### SUPPLIED INFORMATION
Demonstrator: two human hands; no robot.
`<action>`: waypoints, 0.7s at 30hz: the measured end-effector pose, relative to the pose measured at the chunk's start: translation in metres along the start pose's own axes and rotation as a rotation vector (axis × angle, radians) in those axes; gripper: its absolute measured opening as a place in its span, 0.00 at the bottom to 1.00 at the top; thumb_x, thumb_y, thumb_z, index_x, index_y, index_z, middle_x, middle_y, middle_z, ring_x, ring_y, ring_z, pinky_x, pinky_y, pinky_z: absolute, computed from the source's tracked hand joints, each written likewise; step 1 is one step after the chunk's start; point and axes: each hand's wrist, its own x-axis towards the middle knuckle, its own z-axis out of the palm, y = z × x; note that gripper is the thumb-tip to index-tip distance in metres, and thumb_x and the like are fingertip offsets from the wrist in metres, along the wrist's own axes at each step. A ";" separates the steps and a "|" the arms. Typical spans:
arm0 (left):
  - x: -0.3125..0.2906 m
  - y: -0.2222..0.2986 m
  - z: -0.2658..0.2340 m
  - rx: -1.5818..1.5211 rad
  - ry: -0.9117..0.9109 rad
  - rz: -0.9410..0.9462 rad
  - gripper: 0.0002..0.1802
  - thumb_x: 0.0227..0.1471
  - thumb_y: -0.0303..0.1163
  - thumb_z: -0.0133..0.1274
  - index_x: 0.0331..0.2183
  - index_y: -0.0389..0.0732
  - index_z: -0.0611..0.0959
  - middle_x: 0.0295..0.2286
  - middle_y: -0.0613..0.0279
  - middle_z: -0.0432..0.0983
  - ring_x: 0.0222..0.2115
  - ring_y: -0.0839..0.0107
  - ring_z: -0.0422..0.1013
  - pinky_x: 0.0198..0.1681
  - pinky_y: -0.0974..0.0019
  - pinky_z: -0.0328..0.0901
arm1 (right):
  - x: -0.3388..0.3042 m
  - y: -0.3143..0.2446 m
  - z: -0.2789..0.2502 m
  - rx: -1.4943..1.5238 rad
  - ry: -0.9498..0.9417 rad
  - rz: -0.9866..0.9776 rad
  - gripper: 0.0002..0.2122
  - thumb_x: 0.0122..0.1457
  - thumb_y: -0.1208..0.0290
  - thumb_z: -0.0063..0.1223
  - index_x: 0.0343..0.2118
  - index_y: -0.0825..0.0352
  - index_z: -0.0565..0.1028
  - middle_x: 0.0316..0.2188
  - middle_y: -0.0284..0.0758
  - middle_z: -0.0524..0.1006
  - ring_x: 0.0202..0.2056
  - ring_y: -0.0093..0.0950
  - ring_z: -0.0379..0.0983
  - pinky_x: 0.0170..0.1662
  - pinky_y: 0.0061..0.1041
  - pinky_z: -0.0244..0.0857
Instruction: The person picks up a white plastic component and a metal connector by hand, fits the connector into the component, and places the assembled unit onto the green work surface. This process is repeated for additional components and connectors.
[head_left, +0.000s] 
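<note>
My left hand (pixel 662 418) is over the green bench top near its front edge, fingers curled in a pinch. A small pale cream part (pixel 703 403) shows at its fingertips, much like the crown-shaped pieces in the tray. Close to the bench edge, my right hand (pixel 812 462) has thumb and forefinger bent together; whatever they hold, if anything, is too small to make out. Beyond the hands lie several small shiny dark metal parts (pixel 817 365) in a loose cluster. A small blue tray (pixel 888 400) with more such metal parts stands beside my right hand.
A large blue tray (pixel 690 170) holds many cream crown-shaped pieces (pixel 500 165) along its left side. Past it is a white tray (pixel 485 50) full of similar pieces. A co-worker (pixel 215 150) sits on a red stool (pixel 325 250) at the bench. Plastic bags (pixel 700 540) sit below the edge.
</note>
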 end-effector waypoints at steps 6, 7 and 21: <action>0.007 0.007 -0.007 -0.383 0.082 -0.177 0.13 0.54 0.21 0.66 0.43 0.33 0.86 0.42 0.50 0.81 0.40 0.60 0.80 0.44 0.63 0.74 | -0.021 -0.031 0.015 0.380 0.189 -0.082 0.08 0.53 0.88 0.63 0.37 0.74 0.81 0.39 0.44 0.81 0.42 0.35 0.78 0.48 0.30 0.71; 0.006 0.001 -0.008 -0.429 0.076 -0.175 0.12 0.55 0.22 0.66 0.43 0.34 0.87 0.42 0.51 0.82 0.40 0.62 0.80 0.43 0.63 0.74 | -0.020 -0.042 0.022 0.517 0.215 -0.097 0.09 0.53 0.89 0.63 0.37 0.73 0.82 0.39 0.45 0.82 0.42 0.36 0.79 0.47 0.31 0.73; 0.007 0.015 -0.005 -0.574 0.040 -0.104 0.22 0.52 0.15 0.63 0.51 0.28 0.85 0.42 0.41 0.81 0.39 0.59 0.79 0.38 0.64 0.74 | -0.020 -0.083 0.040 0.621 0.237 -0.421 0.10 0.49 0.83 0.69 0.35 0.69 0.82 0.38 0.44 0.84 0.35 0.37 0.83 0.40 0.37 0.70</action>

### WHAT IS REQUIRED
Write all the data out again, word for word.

### FINISHED EXERCISE
Demonstrator: two human hands; no robot.
`<action>`: waypoints, 0.7s at 30hz: the measured end-effector pose, relative to the pose measured at the chunk's start: translation in metres along the start pose's own axes and rotation as a rotation vector (axis × angle, radians) in those axes; gripper: its absolute measured opening as a place in its span, 0.00 at the bottom to 1.00 at the top; thumb_x, thumb_y, thumb_z, index_x, index_y, index_z, middle_x, middle_y, middle_z, ring_x, ring_y, ring_z, pinky_x, pinky_y, pinky_z: absolute, computed from the source's tracked hand joints, each written likewise; step 1 is one step after the chunk's start; point and axes: each hand's wrist, its own x-axis towards the middle knuckle, its own z-axis out of the palm, y = z × x; note that gripper is the thumb-tip to index-tip distance in metres, and thumb_x and the like are fingertip offsets from the wrist in metres, along the wrist's own axes at each step. A ";" separates the steps and a "|" the arms. Typical spans:
arm0 (left):
  - x: -0.3125..0.2906 m
  - y: -0.2222..0.2986 m
  - z: -0.2658..0.2340 m
  - rx: -1.5818..1.5211 rad
  - ry: -0.9117..0.9109 rad
  - rz: -0.9410..0.9462 rad
  - gripper: 0.0002..0.1802
  - thumb_x: 0.0227..0.1471
  - thumb_y: -0.0303..0.1163
  - thumb_z: -0.0133..0.1274
  - index_x: 0.0331..0.2183
  - index_y: -0.0389..0.0732
  - index_z: -0.0611..0.0959
  - middle_x: 0.0295..0.2286
  - middle_y: -0.0613..0.0279
  - middle_z: -0.0432..0.0983
  - ring_x: 0.0222..0.2115
  - ring_y: -0.0839..0.0107
  - ring_z: -0.0422..0.1013
  - pinky_x: 0.0198..0.1681
  - pinky_y: -0.0974..0.0019
  - pinky_z: -0.0328..0.0901
arm1 (right):
  - x: -0.3388..0.3042 m
  - y: -0.3143..0.2446 m
  - z: -0.2789..0.2502 m
  - rx: -1.4943..1.5238 rad
  - ry: -0.9498..0.9417 rad
  - rz: -0.9866..0.9776 rad
  - gripper: 0.0002..0.2122
  - thumb_x: 0.0122..0.1457
  - thumb_y: -0.1208..0.0290
  - thumb_z: -0.0063..0.1223
  - index_x: 0.0343..0.2118
  - index_y: -0.0825..0.0352
  - index_z: -0.0565..0.1028
  - middle_x: 0.0316..0.2188
  - middle_y: -0.0284..0.0758
  - middle_z: -0.0524..0.1006
  - ring_x: 0.0202..0.2056
  - ring_y: -0.0093..0.0950
  - ring_z: -0.0379..0.0983
  - pinky_x: 0.0170..0.1662
  - pinky_y: 0.0061..0.1041
  - pinky_z: -0.0244..0.0857
Instruction: The person picks up a white plastic component and a metal connector by hand, fits the connector into the component, and places the assembled unit onto the green work surface. This process is repeated for additional components and connectors.
[head_left, +0.000s] 
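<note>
My left hand (pixel 662 418) is over the green bench top near its front edge, fingers curled in a pinch. A small pale cream part (pixel 703 403) shows at its fingertips, much like the crown-shaped pieces in the tray. Close to the bench edge, my right hand (pixel 812 462) has thumb and forefinger bent together; whatever they hold, if anything, is too small to make out. Beyond the hands lie several small shiny dark metal parts (pixel 817 365) in a loose cluster. A small blue tray (pixel 888 400) with more such metal parts stands beside my right hand.
A large blue tray (pixel 690 170) holds many cream crown-shaped pieces (pixel 500 165) along its left side. Past it is a white tray (pixel 485 50) full of similar pieces. A co-worker (pixel 215 150) sits on a red stool (pixel 325 250) at the bench. Plastic bags (pixel 700 540) sit below the edge.
</note>
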 end-effector waypoints at steps 6, 7 and 21: <action>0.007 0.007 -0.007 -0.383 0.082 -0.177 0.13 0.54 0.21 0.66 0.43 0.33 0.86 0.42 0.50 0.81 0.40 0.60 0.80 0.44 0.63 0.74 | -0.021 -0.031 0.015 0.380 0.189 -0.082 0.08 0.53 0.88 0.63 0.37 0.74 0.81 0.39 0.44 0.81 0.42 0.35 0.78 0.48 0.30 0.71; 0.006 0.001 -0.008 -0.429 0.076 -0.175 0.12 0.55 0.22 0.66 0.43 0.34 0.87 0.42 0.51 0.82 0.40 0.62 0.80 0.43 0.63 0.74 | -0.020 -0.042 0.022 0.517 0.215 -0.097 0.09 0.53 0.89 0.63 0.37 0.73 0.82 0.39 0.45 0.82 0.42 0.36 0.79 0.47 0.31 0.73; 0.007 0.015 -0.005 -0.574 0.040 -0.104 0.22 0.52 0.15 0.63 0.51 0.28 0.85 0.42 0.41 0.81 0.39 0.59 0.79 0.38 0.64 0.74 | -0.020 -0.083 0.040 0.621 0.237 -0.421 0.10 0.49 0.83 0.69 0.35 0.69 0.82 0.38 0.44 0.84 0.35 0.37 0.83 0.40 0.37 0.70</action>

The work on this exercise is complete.